ACTIVITY: Until you reach the line containing "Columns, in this", reproduce each line of the listing exactly, please, and include that line as well.

GIVEN INFORMATION:
────────────────────────────────────────
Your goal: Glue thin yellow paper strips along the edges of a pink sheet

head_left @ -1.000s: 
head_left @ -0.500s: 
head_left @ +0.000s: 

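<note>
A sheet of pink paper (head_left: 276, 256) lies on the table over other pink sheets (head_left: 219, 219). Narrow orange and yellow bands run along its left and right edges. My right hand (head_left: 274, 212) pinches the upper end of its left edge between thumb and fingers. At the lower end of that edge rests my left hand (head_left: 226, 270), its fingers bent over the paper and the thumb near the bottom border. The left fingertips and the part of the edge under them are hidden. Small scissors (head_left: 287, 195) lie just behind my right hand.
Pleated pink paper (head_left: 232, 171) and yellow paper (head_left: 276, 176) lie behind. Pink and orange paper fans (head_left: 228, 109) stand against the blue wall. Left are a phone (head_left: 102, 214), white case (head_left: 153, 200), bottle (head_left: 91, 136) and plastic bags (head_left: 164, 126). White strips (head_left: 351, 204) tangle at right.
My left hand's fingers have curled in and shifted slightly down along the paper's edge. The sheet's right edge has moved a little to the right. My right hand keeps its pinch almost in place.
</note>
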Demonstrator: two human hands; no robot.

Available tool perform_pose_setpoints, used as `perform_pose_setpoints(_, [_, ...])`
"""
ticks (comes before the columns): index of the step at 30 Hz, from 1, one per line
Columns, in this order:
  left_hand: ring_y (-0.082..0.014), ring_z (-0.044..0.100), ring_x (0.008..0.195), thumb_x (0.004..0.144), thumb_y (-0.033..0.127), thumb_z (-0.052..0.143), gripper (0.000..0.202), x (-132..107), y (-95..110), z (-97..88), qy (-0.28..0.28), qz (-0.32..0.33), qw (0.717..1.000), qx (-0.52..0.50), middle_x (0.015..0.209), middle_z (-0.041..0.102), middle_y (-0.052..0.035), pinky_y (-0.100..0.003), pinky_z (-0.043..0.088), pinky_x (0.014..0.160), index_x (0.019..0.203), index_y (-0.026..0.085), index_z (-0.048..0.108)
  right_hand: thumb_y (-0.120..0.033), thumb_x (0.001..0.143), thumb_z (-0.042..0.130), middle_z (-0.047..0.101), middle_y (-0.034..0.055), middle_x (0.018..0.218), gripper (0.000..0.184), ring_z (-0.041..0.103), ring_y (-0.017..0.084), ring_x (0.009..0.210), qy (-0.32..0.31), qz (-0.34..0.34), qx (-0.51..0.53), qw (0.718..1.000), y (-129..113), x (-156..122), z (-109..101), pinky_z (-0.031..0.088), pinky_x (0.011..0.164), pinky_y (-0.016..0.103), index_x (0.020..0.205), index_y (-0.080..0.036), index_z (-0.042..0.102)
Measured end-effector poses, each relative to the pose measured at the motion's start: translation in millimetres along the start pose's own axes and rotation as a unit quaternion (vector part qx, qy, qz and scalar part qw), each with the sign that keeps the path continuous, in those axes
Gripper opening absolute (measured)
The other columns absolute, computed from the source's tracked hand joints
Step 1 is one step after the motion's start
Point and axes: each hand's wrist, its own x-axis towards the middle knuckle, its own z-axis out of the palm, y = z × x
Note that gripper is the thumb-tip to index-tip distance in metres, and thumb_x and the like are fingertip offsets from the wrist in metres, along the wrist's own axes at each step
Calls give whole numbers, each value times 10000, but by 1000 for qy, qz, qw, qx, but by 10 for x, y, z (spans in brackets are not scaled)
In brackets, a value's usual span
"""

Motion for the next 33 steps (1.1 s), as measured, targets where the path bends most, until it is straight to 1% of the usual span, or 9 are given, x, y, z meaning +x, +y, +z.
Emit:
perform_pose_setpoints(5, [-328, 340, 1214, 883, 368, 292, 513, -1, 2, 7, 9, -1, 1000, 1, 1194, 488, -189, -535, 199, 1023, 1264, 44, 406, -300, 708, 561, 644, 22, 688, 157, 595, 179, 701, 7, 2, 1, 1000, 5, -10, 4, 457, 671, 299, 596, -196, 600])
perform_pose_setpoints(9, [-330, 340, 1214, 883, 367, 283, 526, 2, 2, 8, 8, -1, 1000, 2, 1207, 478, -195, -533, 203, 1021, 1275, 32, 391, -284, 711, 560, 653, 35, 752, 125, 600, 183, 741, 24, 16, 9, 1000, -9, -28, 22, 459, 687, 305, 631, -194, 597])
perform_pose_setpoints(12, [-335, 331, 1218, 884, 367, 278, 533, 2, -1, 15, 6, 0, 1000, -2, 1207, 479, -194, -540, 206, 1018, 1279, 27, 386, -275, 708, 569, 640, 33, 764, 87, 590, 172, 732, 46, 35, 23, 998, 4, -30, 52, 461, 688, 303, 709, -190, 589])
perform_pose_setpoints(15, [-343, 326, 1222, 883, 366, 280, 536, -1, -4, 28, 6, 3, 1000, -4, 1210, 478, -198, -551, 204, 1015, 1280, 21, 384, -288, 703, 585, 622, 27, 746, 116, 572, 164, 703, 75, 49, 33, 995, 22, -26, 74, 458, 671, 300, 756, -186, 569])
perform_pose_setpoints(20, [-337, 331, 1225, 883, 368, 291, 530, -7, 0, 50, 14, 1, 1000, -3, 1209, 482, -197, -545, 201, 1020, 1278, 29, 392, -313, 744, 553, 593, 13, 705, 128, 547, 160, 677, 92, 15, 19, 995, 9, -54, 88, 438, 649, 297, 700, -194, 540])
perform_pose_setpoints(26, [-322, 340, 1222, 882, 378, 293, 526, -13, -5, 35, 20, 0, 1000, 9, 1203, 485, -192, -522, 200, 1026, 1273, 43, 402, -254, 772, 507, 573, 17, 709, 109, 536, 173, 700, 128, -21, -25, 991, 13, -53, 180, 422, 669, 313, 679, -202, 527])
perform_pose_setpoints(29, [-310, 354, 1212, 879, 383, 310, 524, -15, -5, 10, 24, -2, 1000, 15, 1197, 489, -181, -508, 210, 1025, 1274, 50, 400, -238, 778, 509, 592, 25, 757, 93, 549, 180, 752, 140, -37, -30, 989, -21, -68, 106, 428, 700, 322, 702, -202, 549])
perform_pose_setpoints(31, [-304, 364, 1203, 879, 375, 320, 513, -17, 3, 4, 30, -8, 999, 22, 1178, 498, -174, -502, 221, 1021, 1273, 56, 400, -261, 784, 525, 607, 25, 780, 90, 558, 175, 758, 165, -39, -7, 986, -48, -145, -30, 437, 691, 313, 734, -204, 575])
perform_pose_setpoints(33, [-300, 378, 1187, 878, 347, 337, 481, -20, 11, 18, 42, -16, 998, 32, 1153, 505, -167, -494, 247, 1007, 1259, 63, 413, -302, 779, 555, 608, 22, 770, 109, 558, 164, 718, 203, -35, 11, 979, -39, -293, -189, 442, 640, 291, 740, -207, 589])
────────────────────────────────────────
TASK RESPONSE:
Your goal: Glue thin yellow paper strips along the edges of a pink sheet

head_left @ -1.000s: 
head_left @ -0.500s: 
head_left @ +0.000s: 

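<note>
A sheet of pink paper (head_left: 276, 256) lies on the table over other pink sheets (head_left: 219, 219). Narrow orange and yellow bands run along its left and right edges. My right hand (head_left: 274, 212) pinches the upper end of its left edge between thumb and fingers. At the lower end of that edge rests my left hand (head_left: 226, 270), its fingers bent over the paper and the thumb near the bottom border. The left fingertips and the part of the edge under them are hidden. Small scissors (head_left: 287, 195) lie just behind my right hand.
Pleated pink paper (head_left: 232, 171) and yellow paper (head_left: 276, 176) lie behind. Pink and orange paper fans (head_left: 228, 109) stand against the blue wall. Left are a phone (head_left: 102, 214), white case (head_left: 153, 200), bottle (head_left: 91, 136) and plastic bags (head_left: 164, 126). White strips (head_left: 351, 204) tangle at right.
My left hand's fingers have curled in and shifted slightly down along the paper's edge. The sheet's right edge has moved a little to the right. My right hand keeps its pinch almost in place.
</note>
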Demonstrator: two human hands; no robot.

Available tool perform_pose_setpoints, used as `perform_pose_setpoints(_, [_, ...])`
"""
ticks (comes before the columns): index of the step at 30 Hz, from 1, one per line
Columns, in this order:

The output for this exercise is now complete.